Collected data:

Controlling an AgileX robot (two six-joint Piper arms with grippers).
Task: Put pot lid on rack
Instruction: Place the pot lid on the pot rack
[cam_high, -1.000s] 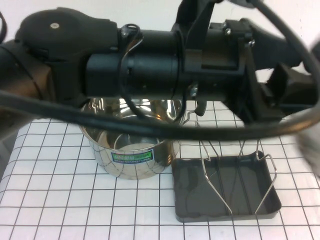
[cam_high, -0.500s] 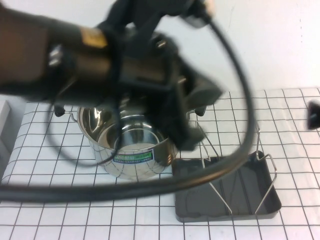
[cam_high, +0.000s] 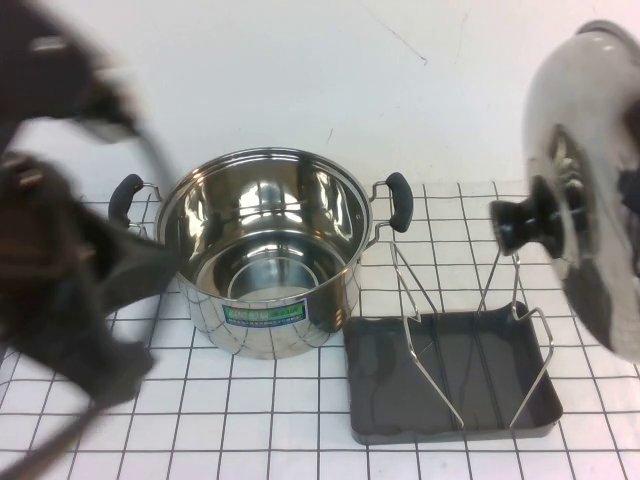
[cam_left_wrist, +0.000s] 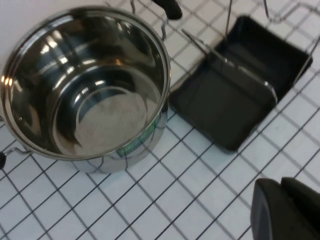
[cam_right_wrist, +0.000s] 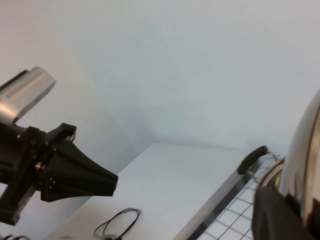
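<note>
The pot lid (cam_high: 580, 180), shiny steel with a black knob (cam_high: 515, 225), hangs on edge at the far right, above and right of the rack, knob facing the pot. My right gripper (cam_high: 630, 195) is mostly hidden behind it; in the right wrist view a dark finger (cam_right_wrist: 282, 215) clamps the lid's rim (cam_right_wrist: 302, 160). The wire rack (cam_high: 420, 300) stands over its dark grey tray (cam_high: 400, 400) and holds nothing. My left gripper (cam_left_wrist: 282, 210) is shut and empty, above the mat near the pot's front; its arm (cam_high: 70, 300) is a dark blur on the left.
The steel pot (cam_high: 262, 250) with two black handles and a green label stands open just left of the rack, also in the left wrist view (cam_left_wrist: 85, 80) beside the tray (cam_left_wrist: 220, 110). The checked mat (cam_high: 250, 420) covers the table.
The left arm, which stretched across the view, has swung away to the left. The lid has come into view at the right edge, held on edge above the rack's right side.
</note>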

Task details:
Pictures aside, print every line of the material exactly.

Expected answer:
Controlling an AgileX robot (two six-joint Piper arms with grippers).
Task: Put pot lid on rack
Instruction: Place the pot lid on the pot rack
[cam_high, -1.000s] 
[cam_high, -0.500s] 
[cam_high, +0.000s] 
[cam_left_wrist, +0.000s] 
[cam_right_wrist, +0.000s] 
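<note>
The pot lid (cam_high: 580, 180), shiny steel with a black knob (cam_high: 515, 225), hangs on edge at the far right, above and right of the rack, knob facing the pot. My right gripper (cam_high: 630, 195) is mostly hidden behind it; in the right wrist view a dark finger (cam_right_wrist: 282, 215) clamps the lid's rim (cam_right_wrist: 302, 160). The wire rack (cam_high: 420, 300) stands over its dark grey tray (cam_high: 400, 400) and holds nothing. My left gripper (cam_left_wrist: 282, 210) is shut and empty, above the mat near the pot's front; its arm (cam_high: 70, 300) is a dark blur on the left.
The steel pot (cam_high: 262, 250) with two black handles and a green label stands open just left of the rack, also in the left wrist view (cam_left_wrist: 85, 80) beside the tray (cam_left_wrist: 220, 110). The checked mat (cam_high: 250, 420) covers the table.
The left arm, which stretched across the view, has swung away to the left. The lid has come into view at the right edge, held on edge above the rack's right side.
</note>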

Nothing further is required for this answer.